- [Goal of the exercise]: Lines to return, exactly: from the line with "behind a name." to the line with "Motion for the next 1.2" in the entries below, both included.

- [Information provided]:
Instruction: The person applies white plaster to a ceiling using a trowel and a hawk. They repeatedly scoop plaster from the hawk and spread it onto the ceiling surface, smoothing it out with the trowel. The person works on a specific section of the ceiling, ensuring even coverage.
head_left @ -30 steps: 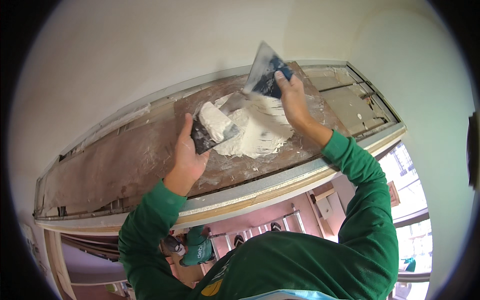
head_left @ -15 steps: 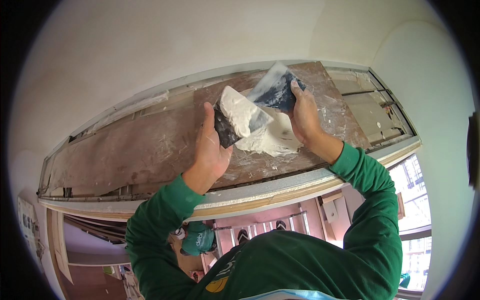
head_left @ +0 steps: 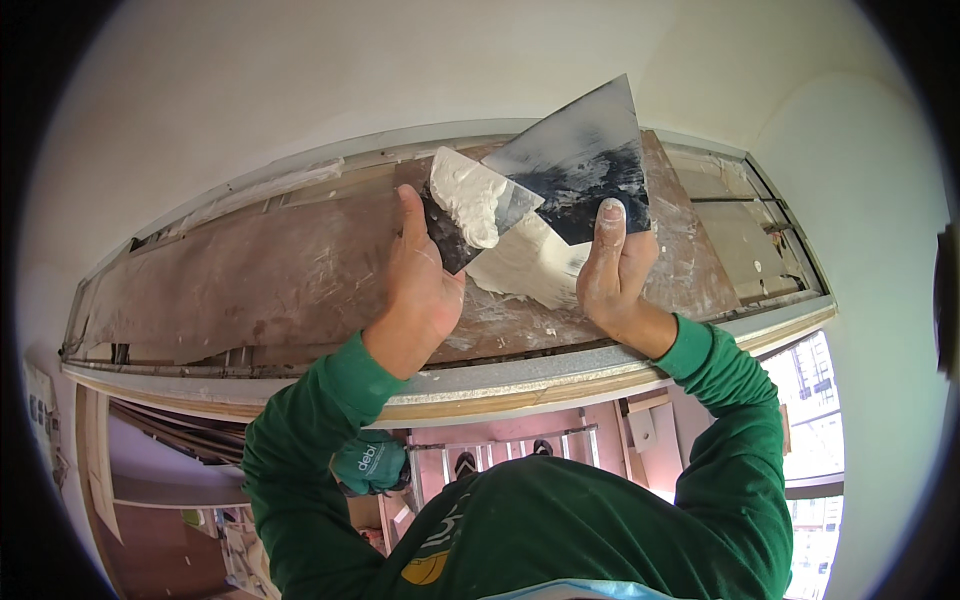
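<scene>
My left hand [head_left: 424,285] grips a dark-handled putty knife [head_left: 513,210] whose blade carries a thick lump of white plaster [head_left: 468,199]. In my right hand [head_left: 620,265] is a wider putty knife [head_left: 583,150], thumb pressed on its dark base and its metal blade raised up and to the left. Only smears of plaster mark that wider blade. The two blades overlap or meet near the middle; whether they touch I cannot tell. Below them a spread heap of white plaster [head_left: 530,265] lies on a brown, scuffed board [head_left: 300,270].
A pale metal-and-wood ledge [head_left: 480,385] runs along the near side of the board. Below it stand a ladder [head_left: 510,447] and a person in green [head_left: 370,462]. White walls curve around the far side, and an open framed gap [head_left: 745,220] lies right of the board.
The wider putty knife in my right hand has turned, its blade now pointing higher and facing me more fully. My left hand has risen slightly with its plaster-loaded putty knife.
</scene>
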Demonstrator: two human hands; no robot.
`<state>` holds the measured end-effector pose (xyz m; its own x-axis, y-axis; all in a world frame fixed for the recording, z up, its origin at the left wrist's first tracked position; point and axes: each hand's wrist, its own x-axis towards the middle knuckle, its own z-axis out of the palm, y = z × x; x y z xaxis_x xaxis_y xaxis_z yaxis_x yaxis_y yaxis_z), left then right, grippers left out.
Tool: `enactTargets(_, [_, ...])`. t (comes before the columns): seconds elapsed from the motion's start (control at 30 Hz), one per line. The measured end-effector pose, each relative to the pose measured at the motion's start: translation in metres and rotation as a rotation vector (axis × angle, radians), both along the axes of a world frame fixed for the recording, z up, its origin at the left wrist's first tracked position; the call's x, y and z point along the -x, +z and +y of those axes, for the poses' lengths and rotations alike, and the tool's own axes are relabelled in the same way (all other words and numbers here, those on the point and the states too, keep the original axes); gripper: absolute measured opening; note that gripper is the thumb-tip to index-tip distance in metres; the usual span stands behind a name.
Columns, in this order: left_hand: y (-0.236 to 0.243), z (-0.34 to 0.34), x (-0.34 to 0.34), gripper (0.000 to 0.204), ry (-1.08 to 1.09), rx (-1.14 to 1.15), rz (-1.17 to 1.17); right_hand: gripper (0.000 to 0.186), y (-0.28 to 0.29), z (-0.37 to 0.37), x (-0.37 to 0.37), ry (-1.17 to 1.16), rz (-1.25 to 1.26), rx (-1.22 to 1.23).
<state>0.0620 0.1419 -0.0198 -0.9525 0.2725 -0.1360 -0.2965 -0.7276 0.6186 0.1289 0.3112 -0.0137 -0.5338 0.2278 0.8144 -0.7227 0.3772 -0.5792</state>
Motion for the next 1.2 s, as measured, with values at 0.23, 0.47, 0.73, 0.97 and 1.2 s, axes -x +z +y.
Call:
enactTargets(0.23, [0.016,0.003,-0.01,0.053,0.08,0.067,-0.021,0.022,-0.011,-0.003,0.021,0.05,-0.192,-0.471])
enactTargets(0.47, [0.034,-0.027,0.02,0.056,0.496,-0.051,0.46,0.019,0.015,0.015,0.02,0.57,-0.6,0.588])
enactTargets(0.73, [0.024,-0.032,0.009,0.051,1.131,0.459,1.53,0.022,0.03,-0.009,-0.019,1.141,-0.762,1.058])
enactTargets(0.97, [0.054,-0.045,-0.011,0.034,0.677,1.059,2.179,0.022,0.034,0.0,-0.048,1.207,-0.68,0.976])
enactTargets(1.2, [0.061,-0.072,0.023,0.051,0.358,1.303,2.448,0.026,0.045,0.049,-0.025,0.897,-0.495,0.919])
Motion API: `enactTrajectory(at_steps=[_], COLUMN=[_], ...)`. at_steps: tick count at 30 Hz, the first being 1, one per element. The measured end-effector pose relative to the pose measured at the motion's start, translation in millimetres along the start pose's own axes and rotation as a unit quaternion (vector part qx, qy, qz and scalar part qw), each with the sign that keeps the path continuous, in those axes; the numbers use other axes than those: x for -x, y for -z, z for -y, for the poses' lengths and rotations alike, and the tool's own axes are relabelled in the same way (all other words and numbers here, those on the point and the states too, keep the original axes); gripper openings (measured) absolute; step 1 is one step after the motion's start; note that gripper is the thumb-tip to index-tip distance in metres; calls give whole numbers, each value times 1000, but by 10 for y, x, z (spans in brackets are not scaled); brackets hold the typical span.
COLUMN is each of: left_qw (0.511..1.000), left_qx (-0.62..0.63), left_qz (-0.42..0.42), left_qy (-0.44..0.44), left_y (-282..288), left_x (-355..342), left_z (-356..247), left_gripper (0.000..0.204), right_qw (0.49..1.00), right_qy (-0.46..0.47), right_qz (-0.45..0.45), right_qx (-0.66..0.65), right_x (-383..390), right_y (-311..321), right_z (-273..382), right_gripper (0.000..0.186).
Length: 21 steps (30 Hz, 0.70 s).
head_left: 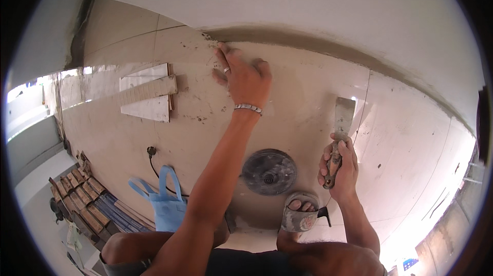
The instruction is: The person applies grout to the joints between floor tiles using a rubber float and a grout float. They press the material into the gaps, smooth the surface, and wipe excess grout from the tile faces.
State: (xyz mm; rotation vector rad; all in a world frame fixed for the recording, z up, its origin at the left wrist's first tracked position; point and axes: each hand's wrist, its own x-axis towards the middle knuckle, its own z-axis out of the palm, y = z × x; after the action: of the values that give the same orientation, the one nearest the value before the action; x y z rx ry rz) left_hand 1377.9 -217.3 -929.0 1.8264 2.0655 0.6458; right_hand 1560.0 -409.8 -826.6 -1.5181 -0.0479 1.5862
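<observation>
My right hand is closed around the handle of a putty knife, its flat, smeared blade pointing away from me over the tiled floor. Out ahead, my left hand reaches down to the floor near the base of the wall. Its fingers are bent and apart, slightly blurred, and I see nothing held in them. Dark crumbs of mortar lie by its fingertips, at the end of a grey-brown mortar band that runs along the wall's foot.
White and beige tile strips lie to the left. A black round disc rests before my sandalled foot. Near my left knee are a light blue bag, a black plug with cord and stacked long boxes.
</observation>
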Motion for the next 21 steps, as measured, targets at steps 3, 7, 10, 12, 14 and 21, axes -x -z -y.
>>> enactTrajectory(at_steps=[3,7,10,12,14,21], left_qw=[996,991,962,965,998,991], left_qx=[-85,-8,190,216,60,-134], left_qz=[13,79,180,137,-6,-1], left_qy=[-26,-103,-76,-49,-6,17], left_y=[-131,-420,-414,-369,-250,-191], left_x=[79,583,834,835,506,-139], left_z=[-262,-891,-1005,-867,-540,0], left_gripper=[52,50,54,62,78,86], right_qw=[1000,993,983,979,975,983], right_qy=[16,65,130,142,150,122], right_qz=[-11,-72,-109,-134,-150,-126], right_qx=[-24,-63,-64,-66,-67,-47], right_x=[42,99,126,151,183,248], right_y=[89,227,429,597,720,650], right_z=[81,198,279,347,397,382], right_gripper=[34,35,35,35,35,32])
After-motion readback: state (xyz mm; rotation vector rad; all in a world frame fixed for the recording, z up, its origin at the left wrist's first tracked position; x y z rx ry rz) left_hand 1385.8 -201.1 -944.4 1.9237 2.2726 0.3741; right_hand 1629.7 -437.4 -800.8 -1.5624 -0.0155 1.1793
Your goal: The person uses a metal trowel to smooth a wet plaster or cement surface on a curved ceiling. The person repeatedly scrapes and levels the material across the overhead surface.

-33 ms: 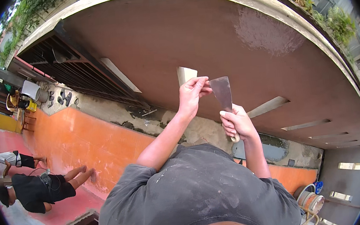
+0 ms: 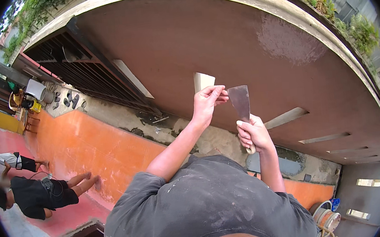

- [Reply to the exercise]:
Tool: `enactTargets(_, [_, ...])`. t (comes before the columns): seconds elapsed from the motion's start (control at 30 Hz), one per line. The measured end-effector pose, each relative to the pose measured at the motion's start: translation in metres and rotation as a rotation vector (axis × angle, radians), both along the axes of a world frame fixed for the recording, z up, its origin at the left wrist's first tracked position; the call's x, y and z point along the -x, +z and +y of those axes, for the poses' lengths and rotations alike, and the tool's own axes are relabelled in the same way (all other words and numbers here, those on the point and the states too, keep the original axes); gripper: absolute measured opening; note that gripper is the thumb-tip to index-tip distance in metres; the usual span stands behind a name.
Columns, in this order: left_hand: y (-0.236 to 0.243), z (-0.34 to 0.34), x (-0.34 to 0.34), gripper (0.000 to 0.204), ry (-1.08 to 1.09), rx (-1.14 to 1.15), rz (-1.17 to 1.17); right_hand: gripper (0.000 to 0.186), y (-0.28 to 0.29), z (-0.37 to 0.37), x (-0.37 to 0.37), ry (-1.17 to 1.16), rz (-1.25 to 1.26), rx (-1.22 to 1.23).
<state>0.0620 0.1419 -0.0198 -0.9525 0.2725 -0.1360 -0.2965 -0.7276 0.6186 0.1289 0.3112 -0.0137 -0.5338 0.2278 0.8144 -0.7227 0.3772 -0.5792</state>
Motion for the next 1.2 s, as measured, with values at 0.23, 0.47, 0.73, 0.97 and 1.2 s, axes -x +z +y.

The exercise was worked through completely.